TASK DETAILS
Leave every picture behind and copy the rest of the entries below exactly.

DATA FOR THE TASK

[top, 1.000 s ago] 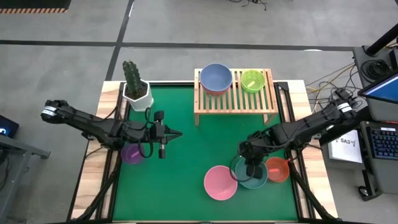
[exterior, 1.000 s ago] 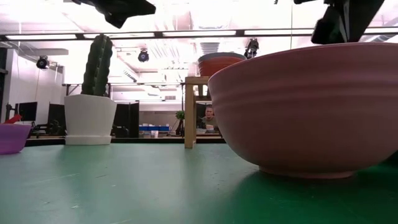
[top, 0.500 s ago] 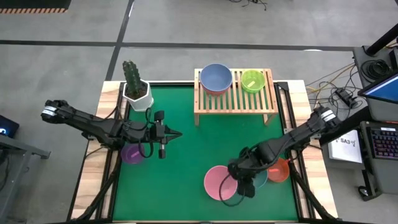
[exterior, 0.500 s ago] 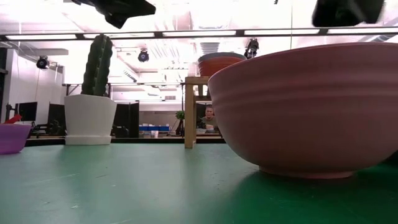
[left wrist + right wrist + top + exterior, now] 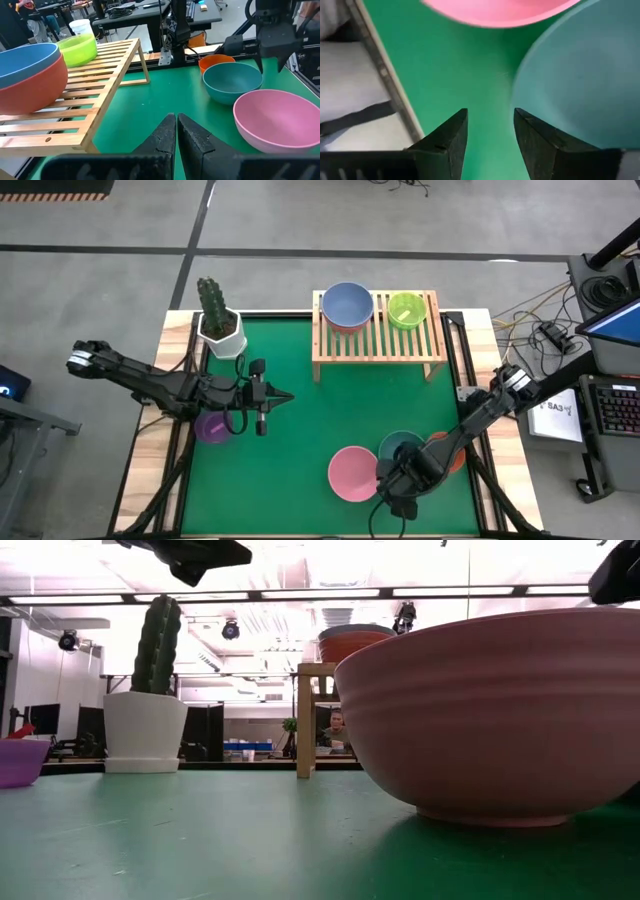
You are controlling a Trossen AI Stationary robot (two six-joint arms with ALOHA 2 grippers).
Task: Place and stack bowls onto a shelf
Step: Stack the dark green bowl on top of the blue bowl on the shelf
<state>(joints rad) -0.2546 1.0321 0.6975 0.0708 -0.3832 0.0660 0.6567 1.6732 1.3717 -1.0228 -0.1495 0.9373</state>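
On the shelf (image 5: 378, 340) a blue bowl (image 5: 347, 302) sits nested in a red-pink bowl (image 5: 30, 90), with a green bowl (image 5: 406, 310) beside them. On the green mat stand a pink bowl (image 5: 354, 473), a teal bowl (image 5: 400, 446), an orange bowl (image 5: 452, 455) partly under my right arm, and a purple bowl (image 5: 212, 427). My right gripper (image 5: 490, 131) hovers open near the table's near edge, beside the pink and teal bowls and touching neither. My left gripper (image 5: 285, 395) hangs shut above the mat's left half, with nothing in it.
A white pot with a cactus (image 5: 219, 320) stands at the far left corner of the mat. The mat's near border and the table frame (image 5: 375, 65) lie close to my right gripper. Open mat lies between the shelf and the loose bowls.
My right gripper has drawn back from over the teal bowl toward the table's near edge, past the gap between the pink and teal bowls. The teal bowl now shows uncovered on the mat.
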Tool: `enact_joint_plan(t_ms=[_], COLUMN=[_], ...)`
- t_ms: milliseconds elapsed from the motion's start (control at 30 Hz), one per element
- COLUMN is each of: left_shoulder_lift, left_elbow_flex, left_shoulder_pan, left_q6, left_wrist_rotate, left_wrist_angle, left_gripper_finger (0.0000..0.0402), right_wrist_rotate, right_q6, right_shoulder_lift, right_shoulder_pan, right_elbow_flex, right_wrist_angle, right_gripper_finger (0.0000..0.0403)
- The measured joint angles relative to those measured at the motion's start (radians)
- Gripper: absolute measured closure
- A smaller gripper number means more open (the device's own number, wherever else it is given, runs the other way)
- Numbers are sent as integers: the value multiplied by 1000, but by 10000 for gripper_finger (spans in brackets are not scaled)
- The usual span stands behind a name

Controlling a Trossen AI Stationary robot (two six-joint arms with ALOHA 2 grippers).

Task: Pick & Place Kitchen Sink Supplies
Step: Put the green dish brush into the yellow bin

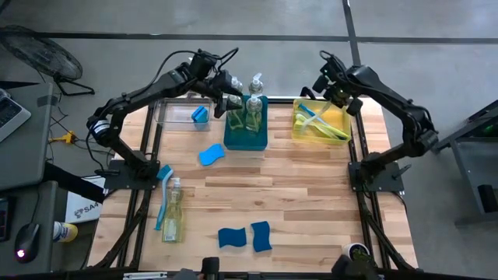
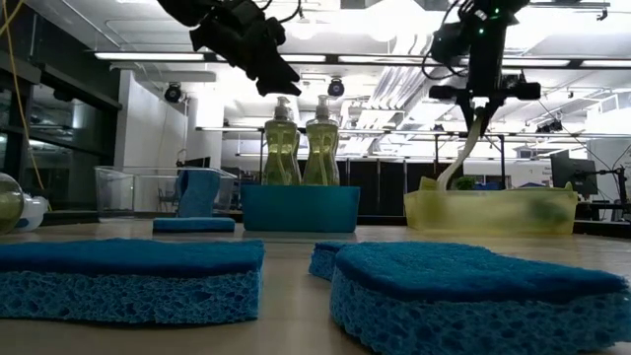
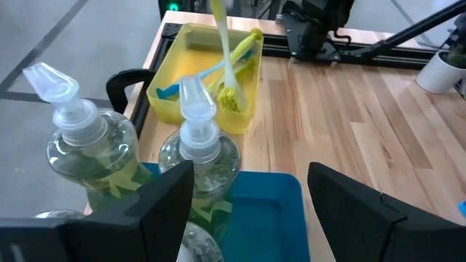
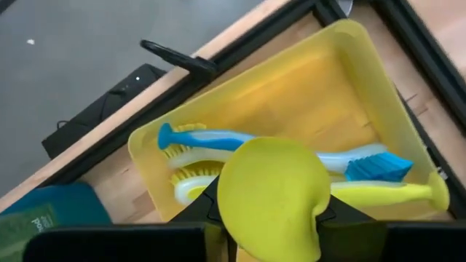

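Observation:
Two clear pump bottles of yellow-green soap [image 1: 250,109] stand upright in the teal bin [image 1: 246,138]. My left gripper [image 3: 247,200] hovers open just over that bin, its fingers beside the nearer bottle [image 3: 198,149] and touching nothing. My right gripper [image 2: 481,99] is above the yellow bin [image 1: 299,128], shut on a lime-green dish brush [image 2: 474,138]. Other brushes, blue-and-white [image 4: 218,138] and lime [image 4: 393,193], lie in the yellow bin. My right gripper pinches the lime-green brush near the broad top end of its handle [image 4: 269,193] between its two fingers, which point steeply down. The brush hangs below them, its bristle head [image 3: 231,96] lowest, within the yellow bin. I cannot tell whether the head touches anything there.
A blue sponge [image 1: 210,155] lies on the table by the teal bin, and another [image 1: 200,115] leans in the clear bin. At the near left lie a soap bottle [image 1: 172,216] and a blue brush [image 1: 163,190]. Two sponges [image 1: 232,237] [image 1: 261,236] sit near the front edge.

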Motion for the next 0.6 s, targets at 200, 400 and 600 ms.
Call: enact_joint_plan(t_ms=[200,400,600], left_shoulder_lift=[0,0,0], left_elbow_flex=[0,0,0], left_shoulder_pan=[0,0,0], left_q6=[3,10,19], left_wrist_rotate=[-1,-1,-1], left_wrist_angle=[0,0,0], left_gripper_finger=[136,136,136], right_wrist_rotate=[-32,19,39], right_q6=[19,48,22], right_shoulder_lift=[40,71,72], right_shoulder_pan=[-34,-34,-33], right_elbow_flex=[0,0,0], right_wrist_angle=[-59,-128,-115], right_gripper_finger=[325,323,317])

ANSWER BOX
[top, 1.000 s ago] 
[exterior, 1.000 s ago] 
[top, 0.500 s ago] 
[exterior, 0.500 s ago] 
[left wrist + right wrist + top + exterior, now] 
You are controlling a Trossen AI Stationary robot (two six-joint arms with ALOHA 2 grippers).
Task: Place and stack bowls onto a shelf
Step: Stack the dark green bowl on top of the blue bowl on the shelf
<state>(joints rad) -0.2546 1.0321 0.6975 0.0708 -0.3832 0.0660 0.6567 1.6732 1.3717 -1.0228 -0.1495 0.9373</state>
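On the shelf (image 5: 378, 340) a blue bowl (image 5: 347, 302) sits nested in a red-pink bowl (image 5: 30, 90), with a green bowl (image 5: 406, 310) beside them. On the green mat stand a pink bowl (image 5: 354, 473), a teal bowl (image 5: 400, 446), an orange bowl (image 5: 452, 455) partly under my right arm, and a purple bowl (image 5: 212, 427). My right gripper (image 5: 490, 131) hovers open near the table's near edge, beside the pink and teal bowls and touching neither. My left gripper (image 5: 285, 395) hangs shut above the mat's left half, with nothing in it.
A white pot with a cactus (image 5: 219, 320) stands at the far left corner of the mat. The mat's near border and the table frame (image 5: 375, 65) lie close to my right gripper. Open mat lies between the shelf and the loose bowls.
My right gripper has drawn back from over the teal bowl toward the table's near edge, past the gap between the pink and teal bowls. The teal bowl now shows uncovered on the mat.
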Tool: `enact_joint_plan(t_ms=[_], COLUMN=[_], ...)`
- t_ms: milliseconds elapsed from the motion's start (control at 30 Hz), one per element
- COLUMN is each of: left_shoulder_lift, left_elbow_flex, left_shoulder_pan, left_q6, left_wrist_rotate, left_wrist_angle, left_gripper_finger (0.0000..0.0402), right_wrist_rotate, right_q6, right_shoulder_lift, right_shoulder_pan, right_elbow_flex, right_wrist_angle, right_gripper_finger (0.0000..0.0403)
- The measured joint angles relative to those measured at the motion's start (radians)
- Gripper: absolute measured closure
- A smaller gripper number means more open (the device's own number, wherever else it is given, runs the other way)
- Numbers are sent as integers: the value multiplied by 1000, but by 10000 for gripper_finger (spans in brackets are not scaled)
- The usual span stands behind a name

Controlling a Trossen AI Stationary robot (two six-joint arms with ALOHA 2 grippers).

Task: Pick & Place Kitchen Sink Supplies
Step: Put the green dish brush into the yellow bin


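Observation:
Two clear pump bottles of yellow-green soap [image 1: 250,109] stand upright in the teal bin [image 1: 246,138]. My left gripper [image 3: 247,200] hovers open just over that bin, its fingers beside the nearer bottle [image 3: 198,149] and touching nothing. My right gripper [image 2: 481,99] is above the yellow bin [image 1: 299,128], shut on a lime-green dish brush [image 2: 474,138]. Other brushes, blue-and-white [image 4: 218,138] and lime [image 4: 393,193], lie in the yellow bin. My right gripper pinches the lime-green brush near the broad top end of its handle [image 4: 269,193] between its two fingers, which point steeply down. The brush hangs below them, its bristle head [image 3: 231,96] lowest, within the yellow bin. I cannot tell whether the head touches anything there.
A blue sponge [image 1: 210,155] lies on the table by the teal bin, and another [image 1: 200,115] leans in the clear bin. At the near left lie a soap bottle [image 1: 172,216] and a blue brush [image 1: 163,190]. Two sponges [image 1: 232,237] [image 1: 261,236] sit near the front edge.
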
Motion for the next 0.6 s, targets at 200, 400 and 600 ms.
Call: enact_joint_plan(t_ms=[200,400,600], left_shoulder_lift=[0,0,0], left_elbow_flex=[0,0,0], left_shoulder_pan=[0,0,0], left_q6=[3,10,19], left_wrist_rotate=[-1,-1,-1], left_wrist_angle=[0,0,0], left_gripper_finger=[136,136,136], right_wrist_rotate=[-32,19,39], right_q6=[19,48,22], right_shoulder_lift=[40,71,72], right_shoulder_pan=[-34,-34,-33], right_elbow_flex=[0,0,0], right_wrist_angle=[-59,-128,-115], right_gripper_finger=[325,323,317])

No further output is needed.